Task goal:
The records below should be copied in full, exactly as shown.

*** Data supplied ***

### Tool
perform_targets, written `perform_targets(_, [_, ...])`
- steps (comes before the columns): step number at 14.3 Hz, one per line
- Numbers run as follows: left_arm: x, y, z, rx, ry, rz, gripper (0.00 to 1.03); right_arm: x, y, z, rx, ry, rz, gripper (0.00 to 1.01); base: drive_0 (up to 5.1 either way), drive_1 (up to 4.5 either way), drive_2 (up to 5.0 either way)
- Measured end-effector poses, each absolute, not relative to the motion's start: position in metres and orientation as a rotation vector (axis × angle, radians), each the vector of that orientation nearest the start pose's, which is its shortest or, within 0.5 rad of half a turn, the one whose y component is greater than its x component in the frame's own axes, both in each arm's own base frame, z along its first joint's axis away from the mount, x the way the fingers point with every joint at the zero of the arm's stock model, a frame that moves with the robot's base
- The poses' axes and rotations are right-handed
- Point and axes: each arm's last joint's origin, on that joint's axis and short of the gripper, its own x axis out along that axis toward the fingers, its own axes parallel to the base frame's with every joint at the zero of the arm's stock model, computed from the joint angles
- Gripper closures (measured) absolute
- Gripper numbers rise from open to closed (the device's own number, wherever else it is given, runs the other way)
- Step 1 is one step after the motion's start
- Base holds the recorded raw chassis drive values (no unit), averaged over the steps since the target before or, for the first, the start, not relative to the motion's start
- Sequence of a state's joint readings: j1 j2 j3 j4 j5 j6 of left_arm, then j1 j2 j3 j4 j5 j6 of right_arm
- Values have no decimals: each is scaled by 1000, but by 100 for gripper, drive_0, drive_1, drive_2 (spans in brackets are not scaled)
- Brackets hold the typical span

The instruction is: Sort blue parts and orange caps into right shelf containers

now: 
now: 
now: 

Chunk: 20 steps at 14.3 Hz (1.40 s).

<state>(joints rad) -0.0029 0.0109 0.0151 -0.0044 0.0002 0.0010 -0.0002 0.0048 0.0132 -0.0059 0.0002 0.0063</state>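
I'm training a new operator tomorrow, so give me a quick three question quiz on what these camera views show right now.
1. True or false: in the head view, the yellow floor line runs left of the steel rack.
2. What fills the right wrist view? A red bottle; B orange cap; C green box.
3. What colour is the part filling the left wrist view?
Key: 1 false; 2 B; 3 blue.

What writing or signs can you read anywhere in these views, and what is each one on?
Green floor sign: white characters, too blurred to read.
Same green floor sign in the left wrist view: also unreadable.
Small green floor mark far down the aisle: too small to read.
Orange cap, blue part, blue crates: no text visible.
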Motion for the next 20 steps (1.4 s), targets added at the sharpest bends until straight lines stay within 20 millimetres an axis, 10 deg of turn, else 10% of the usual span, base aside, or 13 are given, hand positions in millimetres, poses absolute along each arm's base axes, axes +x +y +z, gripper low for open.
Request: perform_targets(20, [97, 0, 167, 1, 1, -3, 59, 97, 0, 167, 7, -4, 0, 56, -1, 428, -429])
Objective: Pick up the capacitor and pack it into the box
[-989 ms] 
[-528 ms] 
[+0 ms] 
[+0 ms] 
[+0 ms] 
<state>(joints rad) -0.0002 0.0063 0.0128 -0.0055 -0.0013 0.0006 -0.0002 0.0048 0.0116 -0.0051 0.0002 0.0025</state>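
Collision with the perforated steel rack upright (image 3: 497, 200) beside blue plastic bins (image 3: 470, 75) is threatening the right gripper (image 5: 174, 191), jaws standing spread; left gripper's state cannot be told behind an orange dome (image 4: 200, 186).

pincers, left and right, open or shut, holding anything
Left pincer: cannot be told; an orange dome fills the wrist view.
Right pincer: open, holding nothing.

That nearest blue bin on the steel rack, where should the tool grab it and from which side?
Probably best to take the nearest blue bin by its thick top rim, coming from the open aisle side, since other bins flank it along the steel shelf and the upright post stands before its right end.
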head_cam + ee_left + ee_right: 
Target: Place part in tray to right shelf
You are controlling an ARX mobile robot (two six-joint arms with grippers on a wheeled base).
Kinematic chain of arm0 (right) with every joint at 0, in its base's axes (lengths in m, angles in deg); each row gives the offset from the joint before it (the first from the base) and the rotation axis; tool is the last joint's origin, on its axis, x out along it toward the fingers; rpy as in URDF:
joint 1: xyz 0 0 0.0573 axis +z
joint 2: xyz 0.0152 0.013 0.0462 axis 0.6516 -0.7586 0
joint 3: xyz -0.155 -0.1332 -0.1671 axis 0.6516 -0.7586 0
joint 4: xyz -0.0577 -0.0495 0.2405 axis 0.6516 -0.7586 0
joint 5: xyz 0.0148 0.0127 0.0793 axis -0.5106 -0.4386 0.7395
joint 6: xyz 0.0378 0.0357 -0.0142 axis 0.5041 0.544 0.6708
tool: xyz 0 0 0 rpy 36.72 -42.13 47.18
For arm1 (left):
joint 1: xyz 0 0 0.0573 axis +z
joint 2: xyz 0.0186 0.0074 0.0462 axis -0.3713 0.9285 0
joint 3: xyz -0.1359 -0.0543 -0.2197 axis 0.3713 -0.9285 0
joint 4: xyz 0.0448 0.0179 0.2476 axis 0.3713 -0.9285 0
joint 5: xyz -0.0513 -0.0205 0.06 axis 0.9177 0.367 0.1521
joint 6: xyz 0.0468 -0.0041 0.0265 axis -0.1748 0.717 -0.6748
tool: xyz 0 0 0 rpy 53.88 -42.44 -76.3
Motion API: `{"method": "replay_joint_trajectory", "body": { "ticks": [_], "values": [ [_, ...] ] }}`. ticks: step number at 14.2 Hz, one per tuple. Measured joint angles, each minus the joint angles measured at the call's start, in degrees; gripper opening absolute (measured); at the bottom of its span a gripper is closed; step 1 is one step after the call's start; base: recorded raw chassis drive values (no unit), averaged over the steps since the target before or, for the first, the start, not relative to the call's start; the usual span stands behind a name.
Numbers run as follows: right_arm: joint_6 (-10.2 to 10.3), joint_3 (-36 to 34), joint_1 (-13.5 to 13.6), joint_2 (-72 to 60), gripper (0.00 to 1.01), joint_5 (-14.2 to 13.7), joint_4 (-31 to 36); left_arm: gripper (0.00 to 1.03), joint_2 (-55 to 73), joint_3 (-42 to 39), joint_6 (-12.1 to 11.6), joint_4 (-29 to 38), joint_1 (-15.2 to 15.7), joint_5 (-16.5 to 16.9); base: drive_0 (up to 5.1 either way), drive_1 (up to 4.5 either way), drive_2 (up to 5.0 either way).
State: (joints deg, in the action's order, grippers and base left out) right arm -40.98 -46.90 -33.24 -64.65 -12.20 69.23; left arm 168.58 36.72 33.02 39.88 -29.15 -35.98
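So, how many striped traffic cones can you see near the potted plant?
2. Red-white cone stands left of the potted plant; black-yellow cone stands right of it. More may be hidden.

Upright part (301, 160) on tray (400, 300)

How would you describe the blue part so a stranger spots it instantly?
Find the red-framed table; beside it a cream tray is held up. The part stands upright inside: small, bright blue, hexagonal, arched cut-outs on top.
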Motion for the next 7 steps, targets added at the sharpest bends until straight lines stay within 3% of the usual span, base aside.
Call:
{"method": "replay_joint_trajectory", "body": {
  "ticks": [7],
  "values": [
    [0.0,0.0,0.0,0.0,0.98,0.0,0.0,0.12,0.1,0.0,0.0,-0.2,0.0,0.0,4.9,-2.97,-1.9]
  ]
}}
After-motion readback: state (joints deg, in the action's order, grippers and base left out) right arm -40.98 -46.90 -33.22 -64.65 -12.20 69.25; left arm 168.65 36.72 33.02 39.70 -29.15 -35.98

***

Solution below:
### Tool
perform_targets, written `perform_targets(_, [_, ...])`
- steps (comes before the columns): step number at 14.3 Hz, one per line
- Numbers run as follows: left_arm: x, y, z, rx, ry, rz, gripper (0.00 to 1.03); right_arm: x, y, z, rx, ry, rz, gripper (0.00 to 1.01); base: drive_0 (up to 5.1 either way), drive_1 (up to 4.5 either way), drive_2 (up to 5.0 either way)
- Measured end-effector poses, each absolute, not relative to the motion's start: position in metres and orientation as a rotation vector (axis × angle, radians), each the vector of that orientation nearest the start pose's, which is its shortest or, within 0.5 rad of half a turn, the one whose y component is greater than its x component in the frame's own axes, both in each arm's own base frame, z along its first joint's axis away from the mount, x the way the fingers point with every joint at the zero of the arm's stock model, a frame that moves with the robot's base
- The poses' axes and rotations are right-handed
- Point and axes: each arm's last joint's origin, on that joint's axis and short of the gripper, its own x axis out along that axis toward the fingers, its own axes parallel to the base frame's with every joint at the zero of the arm's stock model, computed from the joint angles
- Gripper closures (measured) absolute
- Gripper numbers rise from open to closed (the device's own number, wherever else it is given, runs the other way)
- Step 1 is one step after the motion's start
- Base holds the recorded raw chassis drive values (no unit), averaged over the steps since the target before or, for the first, the start, not relative to the motion's start
- Sequence of a state's joint readings: j1 j2 j3 j4 j5 j6 of left_arm, then j1 j2 j3 j4 j5 j6 of right_arm
- Values have no decimals: each is scaled by 1000, but by 100 for gripper, drive_0, drive_1, drive_2 (spans in brackets are not scaled)
- Brackets hold the typical span

The instruction is: Sort blue parts and orange caps into right shelf containers

now: 
now: 
now: 

Chunk: 20 steps at 14.3 Hz (1.40 s).

<state>(joints rad) -0.0029 0.0109 0.0151 -0.0044 0.0002 0.0010 -0.0002 0.0048 0.0132 -0.0059 0.0002 0.0063</state>
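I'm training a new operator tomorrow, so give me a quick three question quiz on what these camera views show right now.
1. True or false: in the head view, the yellow floor line runs left of the steel rack.
2. What fills the right wrist view? A red bottle; B orange cap; C green box.
3. What colour is the part filling the left wrist view?
Key: 1 false; 2 B; 3 blue.

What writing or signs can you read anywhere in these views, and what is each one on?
Green floor sign: white characters, too blurred to read.
Same green floor sign in the left wrist view: also unreadable.
Small green floor mark far down the aisle: too small to read.
Orange cap, blue part, blue crates: no text visible.
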Motion for the next 20 steps (1.4 s), targets added at the sharpest bends until straight lines stay within 20 millimetres an axis, 10 deg of turn, else 10% of the usual span, base aside, or 13 are given, hand positions in millimetres, poses absolute along each arm's base axes, axes +x +y +z, gripper low for open.
Request: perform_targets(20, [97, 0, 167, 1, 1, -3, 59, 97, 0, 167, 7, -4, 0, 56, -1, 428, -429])
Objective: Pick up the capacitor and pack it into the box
[-989 ms] 
[-528 ms] 
[+0 ms] 
[+0 ms] 
[+0 ms] 
<state>(joints rad) -0.0002 0.0063 0.0128 -0.0055 -0.0013 0.0006 -0.0002 0.0048 0.0116 -0.0051 0.0002 0.0025</state>
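Collision with the perforated steel rack upright (image 3: 497, 200) beside blue plastic bins (image 3: 470, 75) is threatening the right gripper (image 5: 174, 191), jaws standing spread; left gripper's state cannot be told behind an orange dome (image 4: 200, 186).

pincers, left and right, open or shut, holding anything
Left pincer: cannot be told; an orange dome fills the wrist view.
Right pincer: open, holding nothing.

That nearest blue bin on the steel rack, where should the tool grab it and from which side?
Probably best to take the nearest blue bin by its thick top rim, coming from the open aisle side, since other bins flank it along the steel shelf and the upright post stands before its right end.
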head_cam + ee_left + ee_right: 
Target: Place part in tray to right shelf
You are controlling an ARX mobile robot (two six-joint arms with grippers on a wheeled base).
Kinematic chain of arm0 (right) with every joint at 0, in its base's axes (lengths in m, angles in deg); each row gives the offset from the joint before it (the first from the base) and the rotation axis; tool is the last joint's origin, on its axis, x out along it toward the fingers; rpy as in URDF:
joint 1: xyz 0 0 0.0573 axis +z
joint 2: xyz 0.0152 0.013 0.0462 axis 0.6516 -0.7586 0
joint 3: xyz -0.155 -0.1332 -0.1671 axis 0.6516 -0.7586 0
joint 4: xyz -0.0577 -0.0495 0.2405 axis 0.6516 -0.7586 0
joint 5: xyz 0.0148 0.0127 0.0793 axis -0.5106 -0.4386 0.7395
joint 6: xyz 0.0378 0.0357 -0.0142 axis 0.5041 0.544 0.6708
tool: xyz 0 0 0 rpy 36.72 -42.13 47.18
For arm1 (left):
joint 1: xyz 0 0 0.0573 axis +z
joint 2: xyz 0.0186 0.0074 0.0462 axis -0.3713 0.9285 0
joint 3: xyz -0.1359 -0.0543 -0.2197 axis 0.3713 -0.9285 0
joint 4: xyz 0.0448 0.0179 0.2476 axis 0.3713 -0.9285 0
joint 5: xyz -0.0513 -0.0205 0.06 axis 0.9177 0.367 0.1521
joint 6: xyz 0.0468 -0.0041 0.0265 axis -0.1748 0.717 -0.6748
tool: xyz 0 0 0 rpy 53.88 -42.44 -76.3
Motion API: `{"method": "replay_joint_trajectory", "body": { "ticks": [_], "values": [ [_, ...] ] }}`. ticks: step number at 14.2 Hz, one per tuple. Measured joint angles, each minus the joint angles measured at the call's start, in degrees; gripper opening absolute (measured); at the bottom of its span a gripper is closed; step 1 is one step after the call's start; base: recorded raw chassis drive values (no unit), averaged over the steps since the target before or, for the first, the start, not relative to the call's start; the usual span stands behind a name.
Numbers run as follows: right_arm: joint_6 (-10.2 to 10.3), joint_3 (-36 to 34), joint_1 (-13.5 to 13.6), joint_2 (-72 to 60), gripper (0.00 to 1.01), joint_5 (-14.2 to 13.7), joint_4 (-31 to 36); left_arm: gripper (0.00 to 1.03), joint_2 (-55 to 73), joint_3 (-42 to 39), joint_6 (-12.1 to 11.6), joint_4 (-29 to 38), joint_1 (-15.2 to 15.7), joint_5 (-16.5 to 16.9); base: drive_0 (up to 5.1 either way), drive_1 (up to 4.5 either way), drive_2 (up to 5.0 either way).
State: (joints deg, in the action's order, grippers and base left out) right arm -40.98 -46.90 -33.24 -64.65 -12.20 69.23; left arm 168.58 36.72 33.02 39.88 -29.15 -35.98
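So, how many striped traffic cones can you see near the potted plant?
2. Red-white cone stands left of the potted plant; black-yellow cone stands right of it. More may be hidden.

Upright part (301, 160) on tray (400, 300)

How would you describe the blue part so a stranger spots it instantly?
Find the red-framed table; beside it a cream tray is held up. The part stands upright inside: small, bright blue, hexagonal, arched cut-outs on top.
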Motion for the next 7 steps, targets added at the sharpest bends until straight lines stay within 3% of the usual span, base aside.
Call:
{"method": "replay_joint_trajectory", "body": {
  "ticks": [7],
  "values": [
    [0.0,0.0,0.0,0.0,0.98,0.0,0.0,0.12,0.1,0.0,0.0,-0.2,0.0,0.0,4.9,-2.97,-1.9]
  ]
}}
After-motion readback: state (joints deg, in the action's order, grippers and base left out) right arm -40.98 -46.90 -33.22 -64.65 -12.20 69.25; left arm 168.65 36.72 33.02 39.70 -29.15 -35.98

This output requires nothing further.